Sales of molnupiravir were $952 million in the fourth quarter of 2021.

=== Legal status ===
In October 2021, Merck submitted an EUA application to the FDA, and in November 2021, the FDA's Antimicrobial Drugs Advisory Committee (AMDAC) at the Center for Drug Evaluation and Research met to discuss the application. The committee narrowly voted, 13 for and 10 opposed, to recommend authorization for adults with mild to moderate illness who are at high risk of developing severe COVID19. Concerns were expressed over the drug's low effectiveness in preventing death, which in the final trial was only 30%, as well as the increased mutation rate the drug causes, which could theoretically worsen the pandemic by driving the evolution of more dangerous variants. In December 2021, the US Food and Drug Administration (FDA) issued an emergency use authorization (EUA) for molnupiravir for the treatment of mild-to-moderate COVID19 in adults with positive results of direct SARS-CoV-2 viral testing who are at high risk for progression to severe COVID19, including hospitalization or death, and for whom alternative COVID19 treatment options authorized by the FDA are not accessible or clinically appropriate.

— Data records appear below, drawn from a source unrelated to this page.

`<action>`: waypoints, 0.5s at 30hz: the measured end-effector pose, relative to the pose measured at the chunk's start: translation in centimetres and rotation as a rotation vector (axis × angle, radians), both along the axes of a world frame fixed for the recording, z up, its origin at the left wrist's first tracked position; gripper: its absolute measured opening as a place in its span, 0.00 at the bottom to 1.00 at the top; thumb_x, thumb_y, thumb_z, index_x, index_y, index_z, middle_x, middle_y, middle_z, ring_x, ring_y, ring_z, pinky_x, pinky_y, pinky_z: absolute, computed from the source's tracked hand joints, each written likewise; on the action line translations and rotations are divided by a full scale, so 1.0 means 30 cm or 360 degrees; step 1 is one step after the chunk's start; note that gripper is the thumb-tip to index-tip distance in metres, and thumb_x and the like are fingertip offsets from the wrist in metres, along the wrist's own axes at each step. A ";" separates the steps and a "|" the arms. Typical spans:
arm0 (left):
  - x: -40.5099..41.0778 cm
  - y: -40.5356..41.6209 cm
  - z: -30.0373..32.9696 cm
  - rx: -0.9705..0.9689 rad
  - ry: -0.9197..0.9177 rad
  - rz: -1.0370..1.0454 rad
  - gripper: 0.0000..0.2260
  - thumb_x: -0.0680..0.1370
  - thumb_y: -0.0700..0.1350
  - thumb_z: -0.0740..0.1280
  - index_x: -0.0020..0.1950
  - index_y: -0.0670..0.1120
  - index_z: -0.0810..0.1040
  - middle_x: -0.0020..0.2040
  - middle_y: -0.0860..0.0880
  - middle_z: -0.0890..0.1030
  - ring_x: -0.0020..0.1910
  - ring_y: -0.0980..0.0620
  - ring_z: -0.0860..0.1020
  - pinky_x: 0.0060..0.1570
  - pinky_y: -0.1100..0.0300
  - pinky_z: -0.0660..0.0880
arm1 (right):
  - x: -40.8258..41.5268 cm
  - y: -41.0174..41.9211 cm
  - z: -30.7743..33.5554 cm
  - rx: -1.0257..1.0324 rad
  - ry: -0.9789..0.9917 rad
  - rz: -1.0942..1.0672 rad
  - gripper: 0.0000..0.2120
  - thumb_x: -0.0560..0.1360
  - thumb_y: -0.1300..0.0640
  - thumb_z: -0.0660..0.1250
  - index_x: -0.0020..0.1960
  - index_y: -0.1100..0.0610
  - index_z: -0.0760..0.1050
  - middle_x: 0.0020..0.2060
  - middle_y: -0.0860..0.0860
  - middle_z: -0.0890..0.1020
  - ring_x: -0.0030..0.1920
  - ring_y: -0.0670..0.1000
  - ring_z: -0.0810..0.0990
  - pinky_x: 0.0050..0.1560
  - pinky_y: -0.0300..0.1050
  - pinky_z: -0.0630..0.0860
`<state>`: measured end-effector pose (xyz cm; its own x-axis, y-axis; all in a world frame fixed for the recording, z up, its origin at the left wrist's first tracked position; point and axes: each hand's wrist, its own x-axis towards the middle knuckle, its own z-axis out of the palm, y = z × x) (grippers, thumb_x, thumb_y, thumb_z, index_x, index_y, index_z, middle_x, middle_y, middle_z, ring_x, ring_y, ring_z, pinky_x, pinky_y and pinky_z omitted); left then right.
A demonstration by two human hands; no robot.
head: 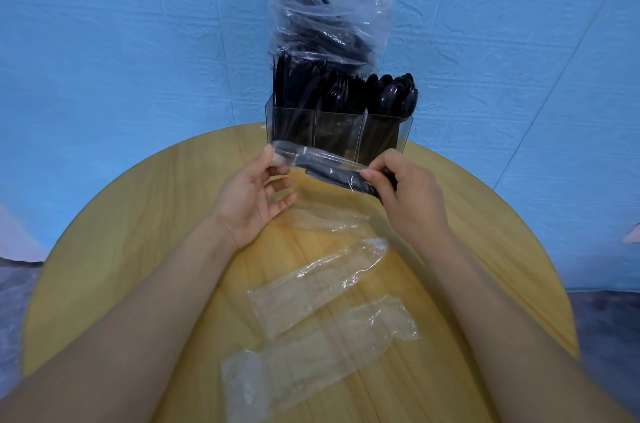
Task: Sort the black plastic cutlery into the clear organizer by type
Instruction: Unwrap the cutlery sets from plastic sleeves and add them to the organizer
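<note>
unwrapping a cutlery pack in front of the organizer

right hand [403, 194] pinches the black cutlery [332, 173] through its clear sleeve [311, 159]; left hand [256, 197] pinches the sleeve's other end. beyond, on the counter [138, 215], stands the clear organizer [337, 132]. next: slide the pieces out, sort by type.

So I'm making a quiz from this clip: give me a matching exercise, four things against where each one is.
1. knives
2. spoons
3. wrapped cutlery pack
4. empty wrappers

A. right compartment of the organizer
B. flat on the table
C. left compartment
D. between left hand and right hand

Pairs: 1-C, 2-A, 3-D, 4-B
</note>
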<state>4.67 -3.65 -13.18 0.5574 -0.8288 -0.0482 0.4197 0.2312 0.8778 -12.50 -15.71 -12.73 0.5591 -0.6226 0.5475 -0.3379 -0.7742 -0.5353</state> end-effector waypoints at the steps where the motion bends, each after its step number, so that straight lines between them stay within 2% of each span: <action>1: 0.007 0.000 0.002 -0.0035 0.0034 0.0074 0.05 0.77 0.46 0.63 0.41 0.49 0.74 0.37 0.52 0.76 0.37 0.56 0.75 0.45 0.58 0.75 | 0.000 -0.002 -0.004 -0.0005 0.0000 0.0000 0.07 0.78 0.53 0.64 0.42 0.54 0.74 0.31 0.43 0.76 0.34 0.48 0.74 0.35 0.45 0.70; 3: 0.015 0.005 0.013 -0.0109 0.0079 0.0236 0.05 0.76 0.39 0.63 0.42 0.49 0.73 0.36 0.52 0.74 0.36 0.56 0.73 0.44 0.60 0.73 | 0.000 -0.006 -0.009 -0.0028 0.0012 0.0000 0.07 0.78 0.53 0.64 0.42 0.54 0.74 0.32 0.44 0.77 0.35 0.48 0.75 0.35 0.46 0.72; 6: 0.039 0.020 0.038 -0.0269 0.0426 0.0508 0.06 0.77 0.40 0.61 0.41 0.47 0.74 0.37 0.51 0.73 0.35 0.56 0.72 0.40 0.63 0.70 | -0.006 -0.022 -0.011 -0.0082 0.0068 -0.0079 0.07 0.78 0.52 0.64 0.43 0.54 0.75 0.34 0.45 0.78 0.36 0.49 0.75 0.36 0.47 0.72; 7: 0.051 0.027 0.046 -0.0323 0.0416 0.0645 0.06 0.77 0.40 0.60 0.41 0.47 0.74 0.36 0.52 0.73 0.35 0.56 0.71 0.38 0.64 0.69 | -0.012 -0.032 -0.010 -0.0075 0.0055 -0.0132 0.08 0.78 0.52 0.64 0.43 0.54 0.75 0.34 0.46 0.78 0.37 0.49 0.75 0.36 0.47 0.72; 8: 0.054 0.036 0.054 -0.0324 0.0202 0.0797 0.06 0.77 0.40 0.61 0.41 0.48 0.73 0.36 0.53 0.72 0.34 0.57 0.71 0.37 0.65 0.69 | -0.018 -0.041 -0.008 -0.0068 0.0034 -0.0186 0.08 0.78 0.52 0.64 0.43 0.55 0.76 0.35 0.47 0.79 0.37 0.50 0.76 0.36 0.47 0.71; 10: 0.027 0.042 0.062 -0.0237 -0.0675 0.0947 0.08 0.77 0.38 0.62 0.42 0.50 0.72 0.38 0.55 0.73 0.36 0.60 0.71 0.39 0.66 0.70 | -0.022 -0.051 -0.007 -0.0103 0.0024 -0.0250 0.09 0.78 0.51 0.64 0.44 0.55 0.76 0.36 0.47 0.80 0.38 0.50 0.76 0.37 0.48 0.72; 12: -0.033 0.020 0.049 -0.0137 -0.1458 0.0779 0.08 0.76 0.37 0.64 0.44 0.51 0.73 0.40 0.56 0.75 0.39 0.62 0.73 0.42 0.69 0.70 | -0.012 -0.042 -0.010 -0.0178 0.0052 -0.0222 0.08 0.78 0.51 0.64 0.43 0.54 0.76 0.35 0.47 0.79 0.37 0.50 0.75 0.36 0.47 0.71; 13: -0.058 0.006 0.035 -0.0045 -0.1684 0.0662 0.08 0.77 0.38 0.65 0.46 0.51 0.73 0.42 0.55 0.76 0.40 0.62 0.73 0.42 0.71 0.70 | -0.005 -0.034 -0.011 -0.0217 0.0061 -0.0192 0.08 0.78 0.52 0.64 0.42 0.54 0.76 0.35 0.46 0.79 0.37 0.49 0.74 0.35 0.47 0.71; 15: -0.081 -0.012 0.004 0.0129 -0.1860 0.0518 0.05 0.78 0.40 0.65 0.50 0.50 0.73 0.46 0.52 0.77 0.43 0.62 0.74 0.42 0.75 0.68 | -0.002 -0.025 -0.014 -0.0286 0.0039 -0.0134 0.07 0.77 0.53 0.66 0.42 0.54 0.76 0.34 0.44 0.77 0.37 0.48 0.73 0.33 0.44 0.69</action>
<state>2.25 -4.02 -13.06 0.4813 -0.6598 0.5771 -0.7014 0.1050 0.7050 -12.56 -16.47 -13.15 0.5239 -0.5612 0.6408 -0.4167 -0.8250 -0.3818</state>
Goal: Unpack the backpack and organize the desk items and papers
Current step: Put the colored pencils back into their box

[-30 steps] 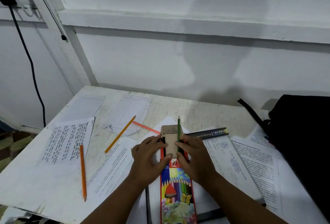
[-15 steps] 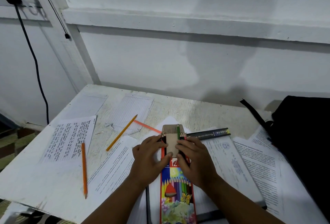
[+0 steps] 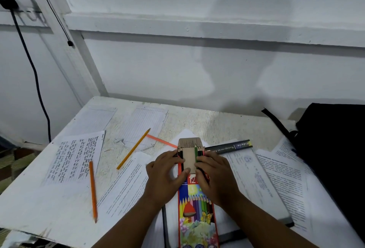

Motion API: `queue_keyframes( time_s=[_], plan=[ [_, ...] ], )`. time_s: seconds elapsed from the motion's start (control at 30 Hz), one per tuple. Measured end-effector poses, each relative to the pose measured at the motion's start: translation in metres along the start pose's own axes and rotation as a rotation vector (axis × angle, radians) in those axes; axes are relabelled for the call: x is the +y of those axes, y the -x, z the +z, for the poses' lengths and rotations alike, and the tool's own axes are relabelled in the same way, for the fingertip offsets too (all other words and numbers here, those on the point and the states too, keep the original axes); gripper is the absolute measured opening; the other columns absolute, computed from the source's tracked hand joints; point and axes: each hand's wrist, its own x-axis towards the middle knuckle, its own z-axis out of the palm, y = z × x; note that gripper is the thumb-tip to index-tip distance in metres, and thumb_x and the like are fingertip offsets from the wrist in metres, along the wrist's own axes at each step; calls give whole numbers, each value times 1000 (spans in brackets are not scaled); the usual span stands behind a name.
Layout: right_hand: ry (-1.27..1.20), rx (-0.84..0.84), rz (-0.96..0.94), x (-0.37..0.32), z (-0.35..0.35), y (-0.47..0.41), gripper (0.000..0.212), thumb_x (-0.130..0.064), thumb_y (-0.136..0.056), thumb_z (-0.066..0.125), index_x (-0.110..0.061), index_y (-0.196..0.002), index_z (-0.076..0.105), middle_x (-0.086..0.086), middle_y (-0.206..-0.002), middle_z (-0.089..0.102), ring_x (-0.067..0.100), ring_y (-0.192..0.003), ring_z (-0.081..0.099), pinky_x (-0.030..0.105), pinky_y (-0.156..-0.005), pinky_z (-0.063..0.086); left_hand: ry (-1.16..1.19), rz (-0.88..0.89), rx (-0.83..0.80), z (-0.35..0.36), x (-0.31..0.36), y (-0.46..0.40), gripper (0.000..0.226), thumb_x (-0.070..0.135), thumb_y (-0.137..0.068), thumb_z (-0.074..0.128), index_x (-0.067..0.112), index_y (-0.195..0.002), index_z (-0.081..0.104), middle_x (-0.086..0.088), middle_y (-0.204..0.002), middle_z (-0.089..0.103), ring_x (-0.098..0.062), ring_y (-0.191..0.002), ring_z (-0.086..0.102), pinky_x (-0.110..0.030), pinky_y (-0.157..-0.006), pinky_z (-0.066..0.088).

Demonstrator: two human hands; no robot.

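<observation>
both hands are on the pencil box (image 3: 197, 218), which lies in the middle of the counter (image 3: 35, 208) on top of the papers (image 3: 126, 184): the left hand (image 3: 166, 176) holds its left side with the thumb on the open flap (image 3: 190, 149), and the right hand (image 3: 215, 174) pinches the pencils at its mouth. a hard push could bend the flap or make the box slide on the loose papers, and pencil tips could catch on the mouth. the black backpack (image 3: 333, 160) crowds the right side, two loose orange pencils (image 3: 92, 190) lie on the left near the front edge where they could roll off, and there is bare counter at the back.
</observation>
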Motion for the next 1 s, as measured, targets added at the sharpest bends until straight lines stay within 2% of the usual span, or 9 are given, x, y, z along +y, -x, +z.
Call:
queue_keyframes(
  time_s=[0.17,0.3,0.37,0.43,0.6,0.67,0.8,0.87,1.0],
  plan=[
    [35,-52,-41,-3,-4,-3,13,-31,-84,63,-18,-83,66,-5,-99,68,11,-105,58,27,-87,50,-15,-27,4,1,1,-1,38,65,-80,62,41,-110,64,23,-132,56,-9,-132,40,-40,-98,33],
    [31,-123,-25,-7,-5,-13,17,-33,-80,64,-18,-76,63,-5,-92,62,6,-88,54,21,-71,53,47,-43,-49,-6,3,-6,35,64,-78,63,43,-106,66,24,-125,60,-7,-122,48,-42,-96,43],
    [65,-142,0,-10,-8,-20,18,-36,-78,60,-20,-70,60,-7,-86,60,5,-81,51,24,-66,53,118,-49,-85,-18,5,-12,30,56,-80,66,43,-106,69,29,-118,61,0,-117,53,-33,-98,46],
    [108,-148,25,-14,-13,-29,20,-38,-76,59,-23,-63,55,-9,-78,56,7,-75,49,29,-66,52,199,-45,-96,-34,4,-19,24,34,-87,73,35,-111,72,34,-106,61,12,-106,58,-11,-89,46],
    [121,-96,67,-30,-13,-51,22,-39,-77,59,-23,-63,55,-10,-76,55,8,-72,48,30,-67,47,228,-121,232,-73,-30,-27,19,6,-88,70,21,-97,75,13,-91,73,0,-83,67,-15,-71,53],
    [141,-83,55,-43,-5,-59,18,-37,-81,55,-23,-70,57,-9,-78,57,10,-74,51,28,-69,44,141,-148,263,-87,-52,-30,17,8,-87,71,20,-99,75,10,-89,72,-5,-81,65,-23,-74,53],
    [87,-59,49,-63,18,-75,9,-27,-81,55,-23,-80,63,-10,-81,61,10,-80,53,27,-75,43,-125,-214,98,-100,-104,-31,31,34,-80,78,16,-104,73,0,-98,70,-20,-92,63,-37,-81,52],
    [101,-69,69,-70,30,-83,10,-24,-78,64,-23,-86,71,-8,-81,68,12,-79,60,32,-80,48,-158,-169,84,-97,-115,-28,31,43,-84,65,17,-97,72,0,-92,68,-20,-85,62,-38,-77,52],
    [330,-232,179,-79,44,-102,14,-24,-75,72,-24,-89,74,-5,-84,67,18,-78,63,35,-74,51,-115,-89,125,-93,-117,-23,31,38,-96,43,20,-81,63,8,-70,55,-17,-68,53,-36,-66,45]
  ],
)
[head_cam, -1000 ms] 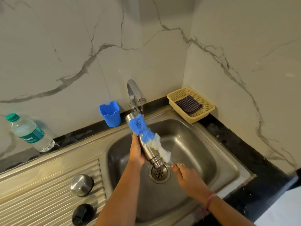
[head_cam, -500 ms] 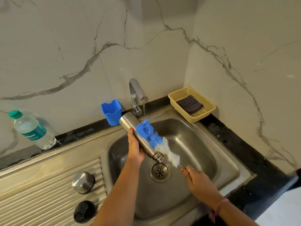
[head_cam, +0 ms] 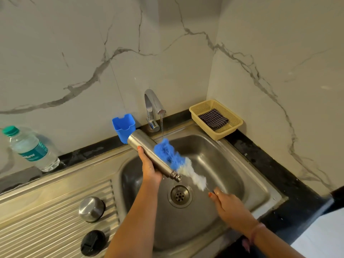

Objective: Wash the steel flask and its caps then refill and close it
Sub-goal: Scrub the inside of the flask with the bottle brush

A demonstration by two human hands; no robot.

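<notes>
fingers [head_cam: 143,155] of the left hand [head_cam: 149,169] are wrapping the steel flask [head_cam: 149,151] at frame centre, its long axis slanting from upper left down to the mouth at lower right, while the right hand [head_cam: 230,207], lower right, is clamping the bottle brush [head_cam: 178,161] lying along the flask's right flank.

The stainless steel sink [head_cam: 232,170] sits in the dark stone bench [head_cam: 270,164]. On its ribbed drainboard [head_cam: 46,220] at the left lie the domed steel cap [head_cam: 91,209] and, nearer the front edge, the black round cap [head_cam: 93,243]. At the back edge stand the clear plastic water bottle [head_cam: 31,149], the blue plastic cup [head_cam: 123,126] and the chrome tap [head_cam: 151,108]; the yellow plastic basket [head_cam: 197,109] fills the back right corner.
</notes>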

In October 2021, the Committee for Medicinal Products for Human Use of the European Medicines Agency (EMA) started a rolling review of molnupiravir. In February 2023, the EMA recommended the refusal of the marketing authorization for molnupiravir. In June 2023, Merck Sharp & Dohme withdrew its application for a marketing authorization of molnupiravir.

In November 2021, molnupiravir was approved in the UK by the Medicines and Healthcare products Regulatory Agency (MHRA) for the treatment of established infections of COVID19. The MHRA issued a conditional marketing authorization applicable in the UK, and an emergency use authorization for Northern Ireland.

In November 2021, the Bangladesh Directorate General of Drug Administration (DGDA) authorized emergency use of molnupiravir.

In January 2022, molnupiravir was approved for medical use in Israel and in February 2022 in Russia.

=== Brand names ===
Molnupiravir is the international nonproprietary name.

Generic versions are available under the brand names Molulife (Mankind), Molena (Emcure), and Esplevir (Promomed).

=== Public health concerns ===
At a November 2021 AMDAC meeting, multiple advisors raised the concern that molnupiravir could accelerate the emergence of variants of concern. Other scientists raised similar concerns both before and after the meeting. These concerns were confirmed with the September 2023 publication of a study of 15 million global SARS-CoV-2 sequences: after molnupiravir had been introduced in 2022, genomic changes were more common, especially where it had been used.

== Research ==
Alternative patented routes to molnupiravir have been reviewed.

Clinical findings vary on the efficacy of molnupiravir in reducing COVID-19 severity. Some studies indicate a reduction in hospitalizations, deaths, and viral load, while others show no significant benefit, particularly in vaccinated populations.